Sakura-tai Chiru (さくら隊散る) is a 1988 Japanese documentary film and docudrama written and directed by Kaneto Shindō. Based on a nonfictional story by Hagie Ezu, it depicts the fate of the Sakura ("cherry blossom") theatre troupe, several of whose members were killed in the atomic bombing of Hiroshima.

==Plot==
In interviews with 30 associates and friends, and in reenactments of the events, director Shindō recounts the history of the Sakura theatre troupe, formed from remnants of left-leaning troupes that had been forced to disband by the militarist regime, and its end in Hiroshima. While five members died instantly, the survivors of the blast, including the troupe's leader Sadao Maruyama and actresses Keiko Sonoi and Midori Naka, died during the following weeks from their injuries. Only two members, who weren't present in Hiroshima at the time of the bombing, survived.

==Cast==
===Interviewees===
- Koreya Senda
- Yasue Yamamoto
- Kappei Matsumoto
- Haruko Sugimura
- Seiji Ikeda
- Osamu Takizawa
- Jūkichi Uno
- Kokichi Makimura
- Taiji Tonoyama
- Hagie Ezu
- Eitarō Ozawa

===Reenactment actors===
- Masashi Furuta as Sadao Maruyama
- Takako Miki as Keiko Sonoi
- Yasuko Yagami as Midori Naka
- Satoshi Kawashima as Shozo Takayama
- Oikawa Izo as Kokichi Makimura

==Theme==
Shindō, who was born in Hiroshima Prefecture, repeatedly attempted to memorialise the bombing of his birthplace and its aftermath in films like Children of Hiroshima (1952), Mother (1963), Sakura-tai Chiru and Teacher and Three Children (2008).

==Release==
Sakura-tai Chiru was released in Japanese cinemas on 30 April 1988. It was later released as part of a DVD anthology box dedicated to director Shindō in 2002.
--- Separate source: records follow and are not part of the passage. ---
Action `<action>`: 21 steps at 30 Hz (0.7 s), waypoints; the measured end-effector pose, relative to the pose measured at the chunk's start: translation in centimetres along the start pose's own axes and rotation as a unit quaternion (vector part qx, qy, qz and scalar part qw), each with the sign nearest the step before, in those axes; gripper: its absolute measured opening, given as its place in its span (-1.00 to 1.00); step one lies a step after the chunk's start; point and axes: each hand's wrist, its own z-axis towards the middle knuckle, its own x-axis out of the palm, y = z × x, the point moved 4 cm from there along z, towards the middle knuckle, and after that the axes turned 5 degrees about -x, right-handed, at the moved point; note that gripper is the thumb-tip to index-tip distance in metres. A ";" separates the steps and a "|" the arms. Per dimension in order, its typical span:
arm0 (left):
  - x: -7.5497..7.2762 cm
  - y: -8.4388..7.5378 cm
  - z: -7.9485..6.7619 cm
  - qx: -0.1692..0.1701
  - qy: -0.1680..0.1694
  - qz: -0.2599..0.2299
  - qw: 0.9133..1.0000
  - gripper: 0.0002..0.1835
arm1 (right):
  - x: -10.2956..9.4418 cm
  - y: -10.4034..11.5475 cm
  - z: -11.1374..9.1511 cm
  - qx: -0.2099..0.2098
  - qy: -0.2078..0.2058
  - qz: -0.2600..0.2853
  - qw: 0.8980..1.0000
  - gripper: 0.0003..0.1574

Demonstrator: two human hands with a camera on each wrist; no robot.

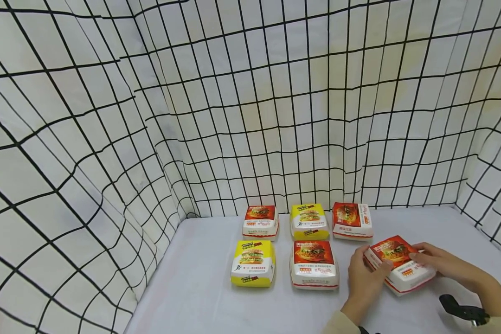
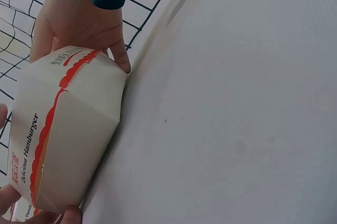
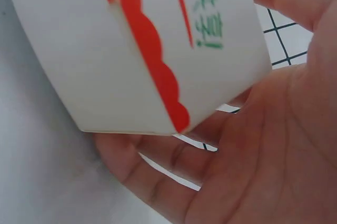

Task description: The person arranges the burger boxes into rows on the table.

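Observation:
A red and white hamburger box (image 1: pixel 394 250) is turned at an angle on the right side of the white table, between both hands. My left hand (image 1: pixel 365 280) grips its left side, thumb on the top edge. My right hand (image 1: pixel 451 266) holds the opposite side, its thumb over the lid. In the left wrist view the box's white side (image 2: pixel 79 139) shows red scalloped trim, and its lower edge is close to the table. From the right wrist view, the right hand's fingers (image 3: pixel 163 182) curl around the box's lower corner; whether the box touches the table, I cannot tell.
Behind and left stand a red box (image 1: pixel 260 222), a yellow box (image 1: pixel 310 221) and another red box (image 1: pixel 352 221) in a back row. In front of them are a yellow box (image 1: pixel 253 263) and a red box (image 1: pixel 314 264). Black netting (image 1: pixel 275 116) over white cloth encloses the table.

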 end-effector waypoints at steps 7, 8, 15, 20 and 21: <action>-0.1 0.0 0.2 -0.008 0.045 0.050 0.998 -0.30 | 0.3 -0.3 0.2 -0.001 0.016 0.013 1.000 -0.13; -0.2 0.0 0.2 -0.006 0.050 0.048 0.998 -0.30 | 0.3 -0.2 0.2 -0.002 0.016 0.013 1.000 -0.13; -1.2 -0.6 0.6 0.012 0.029 0.015 0.999 -0.43 | -0.1 0.2 0.1 -0.010 -0.004 -0.001 1.000 -0.16; -1.6 -0.8 0.3 0.032 -0.013 0.004 0.999 -0.54 | -0.5 0.5 -0.3 -0.031 -0.055 -0.021 0.998 -0.16; -1.6 -0.9 0.2 0.036 -0.018 0.004 0.999 -0.55 | -0.6 0.5 -0.3 -0.037 -0.065 -0.026 0.997 -0.16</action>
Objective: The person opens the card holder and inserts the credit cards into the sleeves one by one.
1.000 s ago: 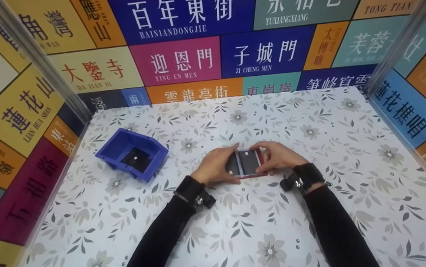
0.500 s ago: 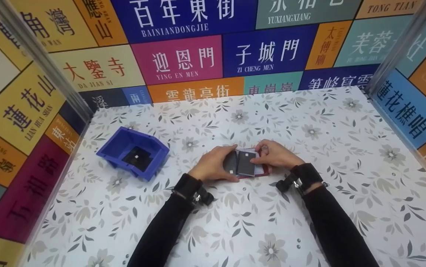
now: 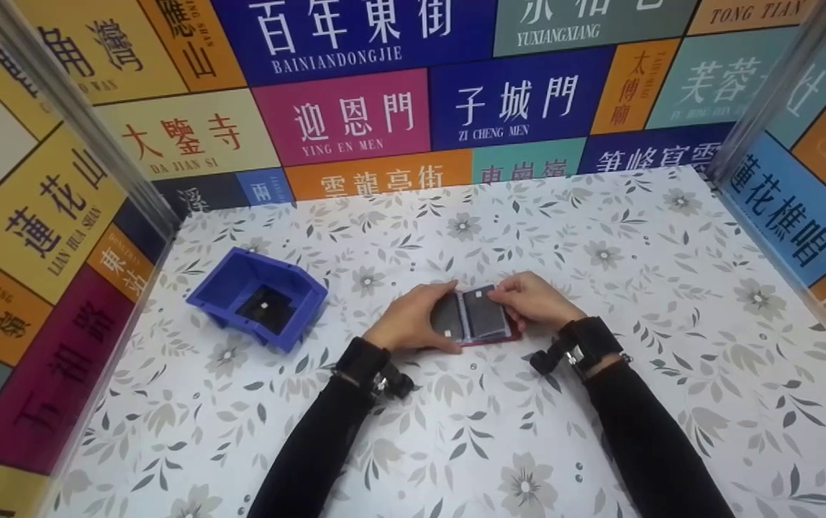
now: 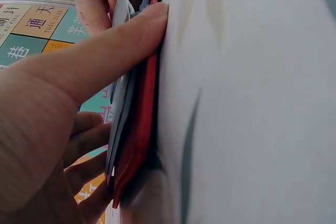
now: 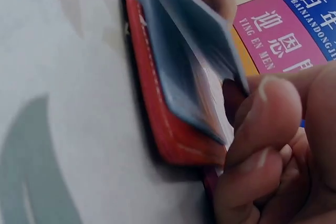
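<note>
An opened red card holder (image 5: 149,77) with clear plastic sleeves lies on the table in front of me. Dark cards, each with a small pale square, show on its left and right pages (image 3: 483,316). My left hand (image 3: 409,320) grips the left side, its thumb (image 4: 126,45) over the edge in the left wrist view. At the upper right corner, my right hand (image 3: 537,298) pinches a clear sleeve (image 5: 205,30) between thumb and fingers. In the right wrist view that sleeve stands lifted off those below it. A blue bin (image 3: 306,296) stands to the left with a dark card (image 3: 268,309) inside.
The table (image 3: 600,446) has a white cover with grey flowers and leaves. Panels with coloured name signs (image 3: 355,119) enclose it at the back and both sides. Each wrist wears a black camera band (image 3: 589,342).
My right hand has shifted from the holder's right edge across the page, then back to its upper right corner. A half second ago the right page was drawn leftward, baring a pale strip.
</note>
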Available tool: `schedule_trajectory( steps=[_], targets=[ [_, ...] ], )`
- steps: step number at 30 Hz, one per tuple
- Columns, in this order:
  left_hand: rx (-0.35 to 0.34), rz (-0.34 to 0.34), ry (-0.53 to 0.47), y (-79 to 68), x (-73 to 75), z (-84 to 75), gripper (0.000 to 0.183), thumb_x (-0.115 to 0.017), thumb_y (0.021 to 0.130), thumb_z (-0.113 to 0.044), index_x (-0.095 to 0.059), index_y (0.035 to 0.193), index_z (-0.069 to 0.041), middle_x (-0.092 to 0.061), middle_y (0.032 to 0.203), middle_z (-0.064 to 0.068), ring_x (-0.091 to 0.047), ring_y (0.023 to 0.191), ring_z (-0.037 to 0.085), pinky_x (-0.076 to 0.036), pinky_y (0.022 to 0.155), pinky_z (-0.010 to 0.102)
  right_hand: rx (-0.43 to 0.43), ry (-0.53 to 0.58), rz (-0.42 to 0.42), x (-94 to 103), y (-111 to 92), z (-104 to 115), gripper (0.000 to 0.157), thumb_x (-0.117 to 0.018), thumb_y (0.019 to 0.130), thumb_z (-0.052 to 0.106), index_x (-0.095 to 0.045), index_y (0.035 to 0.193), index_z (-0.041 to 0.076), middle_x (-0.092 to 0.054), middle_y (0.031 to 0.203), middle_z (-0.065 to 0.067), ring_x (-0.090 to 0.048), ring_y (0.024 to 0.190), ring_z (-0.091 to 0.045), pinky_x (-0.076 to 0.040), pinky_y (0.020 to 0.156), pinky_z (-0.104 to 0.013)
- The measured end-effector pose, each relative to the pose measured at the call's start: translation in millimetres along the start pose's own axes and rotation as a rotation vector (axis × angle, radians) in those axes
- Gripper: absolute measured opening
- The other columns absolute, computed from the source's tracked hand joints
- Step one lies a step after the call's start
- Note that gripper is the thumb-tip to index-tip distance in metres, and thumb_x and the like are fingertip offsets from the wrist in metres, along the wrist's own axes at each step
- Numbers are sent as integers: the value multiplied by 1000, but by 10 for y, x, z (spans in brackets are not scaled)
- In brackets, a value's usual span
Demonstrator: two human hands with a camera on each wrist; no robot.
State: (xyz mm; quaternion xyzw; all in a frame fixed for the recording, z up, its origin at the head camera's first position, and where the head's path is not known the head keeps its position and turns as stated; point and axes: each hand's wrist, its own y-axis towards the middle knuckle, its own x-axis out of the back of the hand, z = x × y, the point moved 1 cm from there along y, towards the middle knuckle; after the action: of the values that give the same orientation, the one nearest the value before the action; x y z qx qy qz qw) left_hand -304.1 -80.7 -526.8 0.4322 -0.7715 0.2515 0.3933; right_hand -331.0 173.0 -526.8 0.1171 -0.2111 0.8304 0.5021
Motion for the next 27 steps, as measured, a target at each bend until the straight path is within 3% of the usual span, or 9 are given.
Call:
schedule_trajectory(
  steps=[11,18,21,23,27],
  targets=[
    [-24,22,-52,-46,60,83,128,-97,65,-45,-24,166,-15,-49,158,4,-46,144,22,-33,123,36,1,-75,-46,6,10,-21,25,-66,100,25,-71,86,4,-52,52,7,-49,41,-8,-42,41,-20],
    [-31,48,-46,-84,153,167,129,-98,65,-41,-23,166,-13,-48,158,6,-44,145,23,-31,125,37,-10,-12,-67,12,2,15,24,-67,99,23,-70,85,4,-55,53,4,-52,41,-8,-47,42,-22],
    [-45,48,-64,-84,177,194,129,-99,64,-37,-23,165,-11,-49,157,7,-46,144,24,-31,125,37,32,53,-67,1,-4,51,30,-66,101,24,-68,84,0,-59,55,2,-57,44,-10,-51,45,-23],
    [-59,50,-77,-78,179,206,131,-100,64,-37,-22,165,-9,-49,156,8,-47,142,24,-31,125,37,73,101,-41,-21,-8,83,33,-64,103,26,-69,89,-3,-66,62,-2,-62,49,-12,-54,49,-25],
    [-71,54,-99,-67,182,216,137,-101,61,-37,-19,166,-8,-48,157,8,-47,142,23,-32,124,37,157,118,105,-112,-19,151,36,-59,106,30,-72,116,-3,-78,94,-12,-71,64,-16,-61,62,-30]
  ],
)
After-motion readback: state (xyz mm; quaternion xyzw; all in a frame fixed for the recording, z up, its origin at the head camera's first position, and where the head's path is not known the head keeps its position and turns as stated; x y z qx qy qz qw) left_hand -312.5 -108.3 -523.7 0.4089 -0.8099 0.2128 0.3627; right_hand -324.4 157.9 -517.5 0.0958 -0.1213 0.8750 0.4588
Also in 1988, Shindō published the story of the Sakura troupe in book form along with notes on the film's production.

==Reception==
In Kinema Junpo magazine's list of the 10 best Japanese films of the year, Sakura-tai Chiru reached #7 in 1988.

Upon the film's home media release, film historian Donald Richie commented that Shindō created a picture that would have found the interest of Shindō's mentor Kenji Mizoguchi, looking at the disaster "with clear-eyed compassion".

Comparing Sakura-tai Chiru with Shindō's earlier Children of Hiroshima, Lauri Kitsnik saw a "much more realist style" in the bombing montage sequence. At the same time, Shindō's emphasising of artificiality and mixing of styles and art forms point at "the inevitability of staging in cinema and the impossibility of non-fiction".